Присутствие Элоизы под ветвями фруктовых деревьев казалось ей настолько явным, что вытеснило образ умирающей в дальний уголок сознания. Увы! в такую игру не играют подолгу! Этот час был посвящен не жизни, а смерти. Ведь именно к одру умирающей явилась она сюда, а вовсе не с визитом к настоятельнице Параклета! Еще раз вздохнув, госпожа Геньевра направилась в сторону больницы, за дверью которой ее поджидало зрелище, которое она не желала пропустить.

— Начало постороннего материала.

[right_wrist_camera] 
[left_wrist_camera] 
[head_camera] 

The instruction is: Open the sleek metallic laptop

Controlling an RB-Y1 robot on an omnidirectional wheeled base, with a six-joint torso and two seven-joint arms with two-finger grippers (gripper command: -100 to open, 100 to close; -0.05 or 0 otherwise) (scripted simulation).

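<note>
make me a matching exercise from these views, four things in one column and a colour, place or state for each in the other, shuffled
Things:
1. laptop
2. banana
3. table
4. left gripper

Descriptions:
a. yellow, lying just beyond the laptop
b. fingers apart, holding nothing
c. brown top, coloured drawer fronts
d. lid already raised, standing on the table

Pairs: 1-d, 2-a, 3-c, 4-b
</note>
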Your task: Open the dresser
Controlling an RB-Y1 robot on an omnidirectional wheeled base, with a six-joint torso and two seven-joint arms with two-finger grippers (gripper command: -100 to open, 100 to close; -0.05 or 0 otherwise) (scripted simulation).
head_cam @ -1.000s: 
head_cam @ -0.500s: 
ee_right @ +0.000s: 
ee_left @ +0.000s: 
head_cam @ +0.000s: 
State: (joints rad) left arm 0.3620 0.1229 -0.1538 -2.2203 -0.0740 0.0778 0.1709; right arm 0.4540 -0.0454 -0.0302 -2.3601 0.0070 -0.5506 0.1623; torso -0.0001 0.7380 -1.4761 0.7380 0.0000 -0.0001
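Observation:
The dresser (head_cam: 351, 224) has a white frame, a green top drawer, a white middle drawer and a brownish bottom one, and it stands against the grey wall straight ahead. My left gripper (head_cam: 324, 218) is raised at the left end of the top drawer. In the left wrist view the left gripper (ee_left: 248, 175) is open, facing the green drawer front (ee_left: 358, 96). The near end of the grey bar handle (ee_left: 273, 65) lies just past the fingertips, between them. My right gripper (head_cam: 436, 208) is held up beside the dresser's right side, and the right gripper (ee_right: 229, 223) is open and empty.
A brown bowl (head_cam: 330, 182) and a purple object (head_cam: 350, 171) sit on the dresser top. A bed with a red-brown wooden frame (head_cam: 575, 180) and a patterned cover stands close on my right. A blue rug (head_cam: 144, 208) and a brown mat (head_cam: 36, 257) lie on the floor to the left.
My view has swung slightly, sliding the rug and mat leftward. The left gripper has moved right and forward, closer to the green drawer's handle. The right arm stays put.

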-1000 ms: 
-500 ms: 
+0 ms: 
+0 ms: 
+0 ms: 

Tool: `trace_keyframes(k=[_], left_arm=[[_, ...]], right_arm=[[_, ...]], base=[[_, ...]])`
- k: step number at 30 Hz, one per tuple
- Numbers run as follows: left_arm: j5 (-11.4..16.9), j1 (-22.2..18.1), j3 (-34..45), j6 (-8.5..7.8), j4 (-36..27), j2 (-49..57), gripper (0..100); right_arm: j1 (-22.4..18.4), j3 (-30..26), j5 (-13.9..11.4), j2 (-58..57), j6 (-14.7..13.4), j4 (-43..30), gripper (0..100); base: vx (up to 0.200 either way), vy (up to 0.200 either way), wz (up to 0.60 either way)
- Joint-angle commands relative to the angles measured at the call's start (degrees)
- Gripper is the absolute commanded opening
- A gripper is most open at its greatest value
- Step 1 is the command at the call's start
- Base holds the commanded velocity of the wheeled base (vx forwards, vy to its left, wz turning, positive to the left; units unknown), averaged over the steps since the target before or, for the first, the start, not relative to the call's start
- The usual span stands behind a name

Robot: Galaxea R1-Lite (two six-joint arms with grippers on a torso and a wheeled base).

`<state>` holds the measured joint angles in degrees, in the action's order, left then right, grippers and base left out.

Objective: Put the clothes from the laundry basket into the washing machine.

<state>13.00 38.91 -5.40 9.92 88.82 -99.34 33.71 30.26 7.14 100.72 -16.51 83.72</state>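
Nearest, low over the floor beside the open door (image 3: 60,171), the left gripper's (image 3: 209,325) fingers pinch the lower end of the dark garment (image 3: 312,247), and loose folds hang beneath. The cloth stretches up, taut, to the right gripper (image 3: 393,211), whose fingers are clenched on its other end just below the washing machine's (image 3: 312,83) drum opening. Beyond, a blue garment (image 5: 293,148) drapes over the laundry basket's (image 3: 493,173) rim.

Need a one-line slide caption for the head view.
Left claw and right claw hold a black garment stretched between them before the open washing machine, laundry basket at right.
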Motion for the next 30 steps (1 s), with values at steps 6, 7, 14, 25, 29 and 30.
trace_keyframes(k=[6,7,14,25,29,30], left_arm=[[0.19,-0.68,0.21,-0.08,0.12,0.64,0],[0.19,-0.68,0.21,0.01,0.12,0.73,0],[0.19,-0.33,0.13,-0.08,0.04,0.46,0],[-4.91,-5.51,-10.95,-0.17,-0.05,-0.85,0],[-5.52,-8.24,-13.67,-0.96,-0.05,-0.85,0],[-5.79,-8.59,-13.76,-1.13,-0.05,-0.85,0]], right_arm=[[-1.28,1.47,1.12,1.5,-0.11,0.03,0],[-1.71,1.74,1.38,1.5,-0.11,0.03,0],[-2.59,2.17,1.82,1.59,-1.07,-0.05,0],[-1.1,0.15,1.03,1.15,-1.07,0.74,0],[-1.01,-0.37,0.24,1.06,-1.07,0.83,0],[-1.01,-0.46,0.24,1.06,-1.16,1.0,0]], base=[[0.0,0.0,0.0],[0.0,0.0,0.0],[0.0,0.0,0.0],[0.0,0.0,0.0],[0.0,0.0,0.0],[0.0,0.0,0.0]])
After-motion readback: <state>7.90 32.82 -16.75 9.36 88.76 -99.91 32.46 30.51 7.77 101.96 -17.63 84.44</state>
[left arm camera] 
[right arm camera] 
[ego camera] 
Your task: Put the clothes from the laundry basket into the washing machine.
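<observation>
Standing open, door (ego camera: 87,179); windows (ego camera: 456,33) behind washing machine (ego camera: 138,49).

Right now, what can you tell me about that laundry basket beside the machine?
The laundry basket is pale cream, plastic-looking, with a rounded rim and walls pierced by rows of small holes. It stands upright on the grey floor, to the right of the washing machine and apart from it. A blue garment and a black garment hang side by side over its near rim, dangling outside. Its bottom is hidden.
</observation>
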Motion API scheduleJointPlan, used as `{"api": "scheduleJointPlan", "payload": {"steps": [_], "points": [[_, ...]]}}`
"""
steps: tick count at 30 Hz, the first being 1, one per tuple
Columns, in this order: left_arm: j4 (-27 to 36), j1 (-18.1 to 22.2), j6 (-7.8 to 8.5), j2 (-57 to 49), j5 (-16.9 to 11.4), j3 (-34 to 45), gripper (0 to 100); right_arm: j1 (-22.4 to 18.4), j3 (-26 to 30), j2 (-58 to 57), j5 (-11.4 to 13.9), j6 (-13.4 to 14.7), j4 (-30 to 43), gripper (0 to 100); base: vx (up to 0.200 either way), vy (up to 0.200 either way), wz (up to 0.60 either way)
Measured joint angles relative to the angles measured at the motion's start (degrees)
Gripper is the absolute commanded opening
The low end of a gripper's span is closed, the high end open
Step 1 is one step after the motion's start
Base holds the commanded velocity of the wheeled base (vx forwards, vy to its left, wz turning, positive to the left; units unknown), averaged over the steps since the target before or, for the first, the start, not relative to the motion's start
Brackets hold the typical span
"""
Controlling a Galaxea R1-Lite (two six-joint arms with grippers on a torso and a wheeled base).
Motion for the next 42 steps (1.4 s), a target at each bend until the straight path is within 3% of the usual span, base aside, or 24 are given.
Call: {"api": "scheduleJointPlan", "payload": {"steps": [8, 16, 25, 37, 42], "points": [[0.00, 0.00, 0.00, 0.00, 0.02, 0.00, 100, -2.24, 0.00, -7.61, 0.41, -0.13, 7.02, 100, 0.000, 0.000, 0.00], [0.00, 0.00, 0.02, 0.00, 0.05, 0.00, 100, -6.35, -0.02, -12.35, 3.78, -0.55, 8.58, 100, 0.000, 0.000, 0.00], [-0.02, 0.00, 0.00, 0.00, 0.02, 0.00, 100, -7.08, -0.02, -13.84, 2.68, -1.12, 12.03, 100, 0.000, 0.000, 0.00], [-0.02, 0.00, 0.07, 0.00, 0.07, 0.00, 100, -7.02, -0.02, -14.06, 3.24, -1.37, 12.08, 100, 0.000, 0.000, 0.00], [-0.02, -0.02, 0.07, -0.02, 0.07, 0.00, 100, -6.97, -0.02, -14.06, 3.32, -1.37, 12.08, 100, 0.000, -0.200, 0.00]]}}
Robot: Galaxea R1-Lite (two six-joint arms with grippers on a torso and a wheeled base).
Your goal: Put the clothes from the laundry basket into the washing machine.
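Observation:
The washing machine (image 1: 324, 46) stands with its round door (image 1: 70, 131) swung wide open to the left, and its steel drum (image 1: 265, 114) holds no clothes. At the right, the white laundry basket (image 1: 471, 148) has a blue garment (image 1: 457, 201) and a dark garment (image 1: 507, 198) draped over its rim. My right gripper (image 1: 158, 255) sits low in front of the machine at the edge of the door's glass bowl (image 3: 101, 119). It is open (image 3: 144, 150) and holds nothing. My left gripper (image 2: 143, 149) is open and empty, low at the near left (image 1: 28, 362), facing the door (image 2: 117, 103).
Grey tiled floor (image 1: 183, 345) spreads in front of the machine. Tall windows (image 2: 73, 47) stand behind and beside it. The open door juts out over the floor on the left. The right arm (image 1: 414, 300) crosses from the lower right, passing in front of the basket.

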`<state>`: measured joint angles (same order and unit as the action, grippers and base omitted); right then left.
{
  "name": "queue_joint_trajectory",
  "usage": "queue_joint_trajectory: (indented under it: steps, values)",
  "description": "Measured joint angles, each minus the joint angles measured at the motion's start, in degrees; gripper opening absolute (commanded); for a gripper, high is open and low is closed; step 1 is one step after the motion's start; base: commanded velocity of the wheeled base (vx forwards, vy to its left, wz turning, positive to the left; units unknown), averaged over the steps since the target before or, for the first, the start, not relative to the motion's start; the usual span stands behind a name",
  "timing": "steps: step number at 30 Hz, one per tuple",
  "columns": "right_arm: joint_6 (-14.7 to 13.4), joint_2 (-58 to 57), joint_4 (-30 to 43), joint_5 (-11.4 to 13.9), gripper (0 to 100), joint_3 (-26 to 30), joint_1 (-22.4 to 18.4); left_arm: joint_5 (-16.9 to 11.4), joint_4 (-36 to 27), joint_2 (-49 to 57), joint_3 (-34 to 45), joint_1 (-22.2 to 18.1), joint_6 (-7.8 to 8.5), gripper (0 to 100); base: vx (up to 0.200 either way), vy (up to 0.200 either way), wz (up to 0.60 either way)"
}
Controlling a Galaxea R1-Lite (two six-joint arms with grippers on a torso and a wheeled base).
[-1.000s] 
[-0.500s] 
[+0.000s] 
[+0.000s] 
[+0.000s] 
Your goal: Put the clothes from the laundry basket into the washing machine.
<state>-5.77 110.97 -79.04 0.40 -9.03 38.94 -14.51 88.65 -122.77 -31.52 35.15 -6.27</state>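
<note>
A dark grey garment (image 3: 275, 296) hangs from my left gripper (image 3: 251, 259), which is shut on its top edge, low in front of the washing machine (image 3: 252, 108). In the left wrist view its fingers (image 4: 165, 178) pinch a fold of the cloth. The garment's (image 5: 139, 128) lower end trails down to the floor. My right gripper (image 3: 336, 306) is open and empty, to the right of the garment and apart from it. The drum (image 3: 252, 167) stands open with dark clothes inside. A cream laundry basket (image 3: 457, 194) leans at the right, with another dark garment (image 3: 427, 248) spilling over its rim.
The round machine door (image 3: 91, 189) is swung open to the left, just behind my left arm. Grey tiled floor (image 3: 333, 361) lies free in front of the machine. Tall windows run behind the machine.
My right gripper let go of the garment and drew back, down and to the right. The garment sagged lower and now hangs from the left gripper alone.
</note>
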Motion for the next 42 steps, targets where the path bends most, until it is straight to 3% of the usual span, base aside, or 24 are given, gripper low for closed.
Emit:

Поскольку Элоиза переживала теперь свои последние часы в звании бенедектинки, следовало оставаться возле нее и не думать более о весне!
Когда я вновь увидела тебя, Пьер, стоящим на пороге молельни, где ты нас ждал, я ощутила, подобно странникам в Эммаусе после их беседы с воскресшим Господом, что сердце горит во мне. Мне казалось, оно выскочит из груди, чтобы устремиться к тебе. Сотрясаемая дрожью, с комком в горле, на подгибающихся коленях, я сжимала ледяные руки, не в силах произнести ни слова.
Остальные монахини слезали с повозок, отряхивались, с любопытством оглядывали болотистый и лесной пейзаж, окружавший твой скит, и радовались, что наконец благополучно прибыли на место.
— Добро пожаловать, невесты Христовы!
Твой голос вывел меня из смятения. Я не хотела тебя разочаровать. Поскольку твое великодушие было столь велико, что побудило тебя подарить нам все, что тебе принадлежало, пожертвовав совершенно законной любовью к собственности, нужно было, чтобы я с своей стороны сдержала волнение и предстала перед твоими глазами такой, какой ты желал меня видеть: с достоинством занимавшей доверенный мне пост.